Optimize your queries

Use the suggestions in this section for optimizing your SQL queries in Athena.

Use LIMIT with the ORDER BY clause

The ORDER BY clause returns data in a sorted order. This requires Athena to send all rows of data to a single worker node and then sort the rows. This type of query can run for a long time or even fail.

For greater efficiency in your queries, look at the top or bottom N values, and then also use a LIMIT clause. This significantly reduces the cost of the sort by pushing both sorting and limiting to individual worker nodes rather than to a single worker.

Optimize JOIN clauses

When you join two tables, Athena distributes the table on the right to worker nodes, and then streams the table on the left to perform the join.

For this reason, specify the larger table on the left side of the join and the smaller table on the right side of the join. This way, Athena uses less memory and runs the query with lower latency.

Also note the following points:

  • When you use multiple JOIN commands, specify tables from largest to smallest.

  • Avoid cross joins unless they are required by the query.

Optimize GROUP BY clauses

The GROUP BY operator distributes rows based on the GROUP BY columns to the worker nodes. These columns are referenced in memory and the values are compared as the rows are ingested. The values are aggregated together when the GROUP BY column matches. In consideration of the way this process works, it is advisable to order the columns from the highest cardinality to the lowest.

Use numbers instead of strings

Because numbers require less memory and are faster to process compared to strings, use numbers instead of strings when possible.

Limit the number of columns

To reduce the total amount of memory required to store your data, limit the number of columns specified in your SELECT statement.

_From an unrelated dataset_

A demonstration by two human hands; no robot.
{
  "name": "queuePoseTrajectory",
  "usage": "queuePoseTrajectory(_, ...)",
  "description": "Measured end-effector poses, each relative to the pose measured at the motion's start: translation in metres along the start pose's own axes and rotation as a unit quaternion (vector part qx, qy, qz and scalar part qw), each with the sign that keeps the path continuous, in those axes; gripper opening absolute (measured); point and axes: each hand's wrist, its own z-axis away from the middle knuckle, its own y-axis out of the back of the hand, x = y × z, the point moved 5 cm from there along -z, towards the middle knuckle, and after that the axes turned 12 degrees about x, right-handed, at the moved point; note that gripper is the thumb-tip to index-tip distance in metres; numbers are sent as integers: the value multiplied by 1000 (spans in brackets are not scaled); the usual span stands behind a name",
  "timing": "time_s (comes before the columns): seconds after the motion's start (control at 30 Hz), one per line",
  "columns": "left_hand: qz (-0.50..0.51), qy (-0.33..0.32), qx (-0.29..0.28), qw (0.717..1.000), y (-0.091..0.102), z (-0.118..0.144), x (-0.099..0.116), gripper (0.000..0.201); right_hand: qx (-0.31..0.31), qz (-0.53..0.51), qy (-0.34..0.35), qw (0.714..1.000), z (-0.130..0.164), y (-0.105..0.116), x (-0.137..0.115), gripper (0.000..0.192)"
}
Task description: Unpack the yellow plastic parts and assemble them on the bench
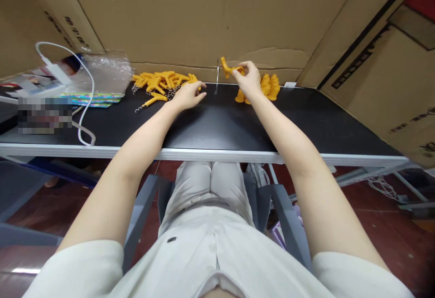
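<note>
My right hand (pixel 249 81) is raised over the right half of the black table, its fingers closed on a branching orange-yellow figure (pixel 225 68) that looks like soft plastic. Just behind and below that hand stand several more orange-yellow figures (pixel 271 87), grouped together and partly covered by it. At the right edge of a pile of orange-yellow pieces with metal key chains (pixel 166 79) rests my left hand (pixel 188 95). Its thumb and fingers are apart, and nothing shows between them. One keychain piece (pixel 155 99) lies at the front of the pile.
The black table (pixel 217 125) has a pale metal front edge. Cardboard walls (pixel 217 21) close off its back and right. To the left lie a clear plastic bag (pixel 105 73), a white cable (pixel 92 85) and colourful packets (pixel 91 100). A small white piece (pixel 290 84) sits against the back.
</note>
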Motion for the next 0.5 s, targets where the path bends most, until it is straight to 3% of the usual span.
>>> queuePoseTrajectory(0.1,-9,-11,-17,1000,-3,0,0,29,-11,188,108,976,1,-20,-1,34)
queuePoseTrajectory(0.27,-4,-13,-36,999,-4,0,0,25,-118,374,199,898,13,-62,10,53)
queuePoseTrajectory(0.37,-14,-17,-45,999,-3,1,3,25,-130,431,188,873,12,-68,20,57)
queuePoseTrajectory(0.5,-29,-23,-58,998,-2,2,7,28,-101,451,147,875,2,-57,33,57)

Use regular expressions instead of LIKE

Queries that include clauses such as LIKE '%string%' on large strings can be very computationally intensive. When you filter for multiple values on a string column, use the regexp_like() function and a regular expression instead. This is particularly useful when you compare a long list of values.

Use the LIMIT clause

Instead of selecting all columns when you run a query, use the LIMIT clause to return only the columns that you require. This reduces the size of the dataset that is processed through the query execution pipeline. LIMIT clauses are more helpful when you query tables that have a large of number of columns that are string-based. LIMIT clauses are also helpful when you perform multiple joins or aggregations on any query.